Instructions for the task:
For the data below, give the number of lines in which "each" occurs. Include nothing besides that number.

The data:
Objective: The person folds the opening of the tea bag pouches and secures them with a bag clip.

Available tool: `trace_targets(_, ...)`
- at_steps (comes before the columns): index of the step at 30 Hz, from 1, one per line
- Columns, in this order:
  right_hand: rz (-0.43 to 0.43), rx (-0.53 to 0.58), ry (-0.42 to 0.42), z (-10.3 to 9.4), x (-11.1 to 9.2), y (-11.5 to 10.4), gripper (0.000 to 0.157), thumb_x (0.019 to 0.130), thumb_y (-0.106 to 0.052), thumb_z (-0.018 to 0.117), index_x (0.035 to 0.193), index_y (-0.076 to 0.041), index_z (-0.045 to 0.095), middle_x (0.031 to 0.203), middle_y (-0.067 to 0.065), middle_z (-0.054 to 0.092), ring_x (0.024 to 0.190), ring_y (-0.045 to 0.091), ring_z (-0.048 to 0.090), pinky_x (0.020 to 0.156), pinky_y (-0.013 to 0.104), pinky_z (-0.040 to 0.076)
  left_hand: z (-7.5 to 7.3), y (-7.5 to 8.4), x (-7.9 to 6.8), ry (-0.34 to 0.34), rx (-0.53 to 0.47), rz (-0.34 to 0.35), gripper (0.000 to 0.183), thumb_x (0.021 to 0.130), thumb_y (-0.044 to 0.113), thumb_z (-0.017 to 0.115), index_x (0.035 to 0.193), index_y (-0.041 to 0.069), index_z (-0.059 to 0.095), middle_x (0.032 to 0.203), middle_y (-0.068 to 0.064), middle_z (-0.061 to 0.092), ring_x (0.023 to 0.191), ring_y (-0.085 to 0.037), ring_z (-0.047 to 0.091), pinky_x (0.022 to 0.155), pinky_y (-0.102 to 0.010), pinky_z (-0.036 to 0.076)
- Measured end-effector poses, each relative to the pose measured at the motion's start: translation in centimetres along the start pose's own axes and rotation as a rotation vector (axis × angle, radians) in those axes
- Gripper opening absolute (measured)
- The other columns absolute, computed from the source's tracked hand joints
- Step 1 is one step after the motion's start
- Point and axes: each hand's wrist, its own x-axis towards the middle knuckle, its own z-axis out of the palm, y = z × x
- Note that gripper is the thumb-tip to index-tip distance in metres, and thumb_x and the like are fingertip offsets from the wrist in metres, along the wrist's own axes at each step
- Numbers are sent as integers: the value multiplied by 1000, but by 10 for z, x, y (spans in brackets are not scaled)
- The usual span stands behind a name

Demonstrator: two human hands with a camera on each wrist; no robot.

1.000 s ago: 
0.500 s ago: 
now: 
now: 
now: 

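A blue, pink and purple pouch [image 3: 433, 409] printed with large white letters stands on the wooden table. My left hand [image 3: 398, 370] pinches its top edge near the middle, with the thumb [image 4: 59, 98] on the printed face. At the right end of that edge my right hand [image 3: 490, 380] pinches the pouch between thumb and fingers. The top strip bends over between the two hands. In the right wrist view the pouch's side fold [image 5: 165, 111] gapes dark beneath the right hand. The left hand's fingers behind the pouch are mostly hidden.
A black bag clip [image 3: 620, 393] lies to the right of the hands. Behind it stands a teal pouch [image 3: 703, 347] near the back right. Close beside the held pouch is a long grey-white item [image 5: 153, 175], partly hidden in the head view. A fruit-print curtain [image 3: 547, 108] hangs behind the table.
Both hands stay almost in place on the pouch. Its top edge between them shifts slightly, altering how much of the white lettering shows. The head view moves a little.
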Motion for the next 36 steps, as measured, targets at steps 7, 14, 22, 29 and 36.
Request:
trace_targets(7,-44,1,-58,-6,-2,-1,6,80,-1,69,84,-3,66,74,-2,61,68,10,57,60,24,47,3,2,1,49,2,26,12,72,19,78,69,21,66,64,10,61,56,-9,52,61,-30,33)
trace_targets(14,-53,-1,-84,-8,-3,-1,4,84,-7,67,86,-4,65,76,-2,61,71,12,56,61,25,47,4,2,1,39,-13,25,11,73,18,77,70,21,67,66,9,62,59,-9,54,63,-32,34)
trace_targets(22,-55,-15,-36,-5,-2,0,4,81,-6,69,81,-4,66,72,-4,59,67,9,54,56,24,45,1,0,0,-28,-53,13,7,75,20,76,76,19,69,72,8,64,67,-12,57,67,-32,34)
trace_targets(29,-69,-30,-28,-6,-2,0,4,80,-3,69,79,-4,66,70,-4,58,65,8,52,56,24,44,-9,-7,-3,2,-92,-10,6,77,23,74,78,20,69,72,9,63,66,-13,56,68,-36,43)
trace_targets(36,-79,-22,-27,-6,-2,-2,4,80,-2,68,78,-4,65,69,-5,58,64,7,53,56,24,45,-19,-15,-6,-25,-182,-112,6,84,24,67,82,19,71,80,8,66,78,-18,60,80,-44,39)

Response area:
4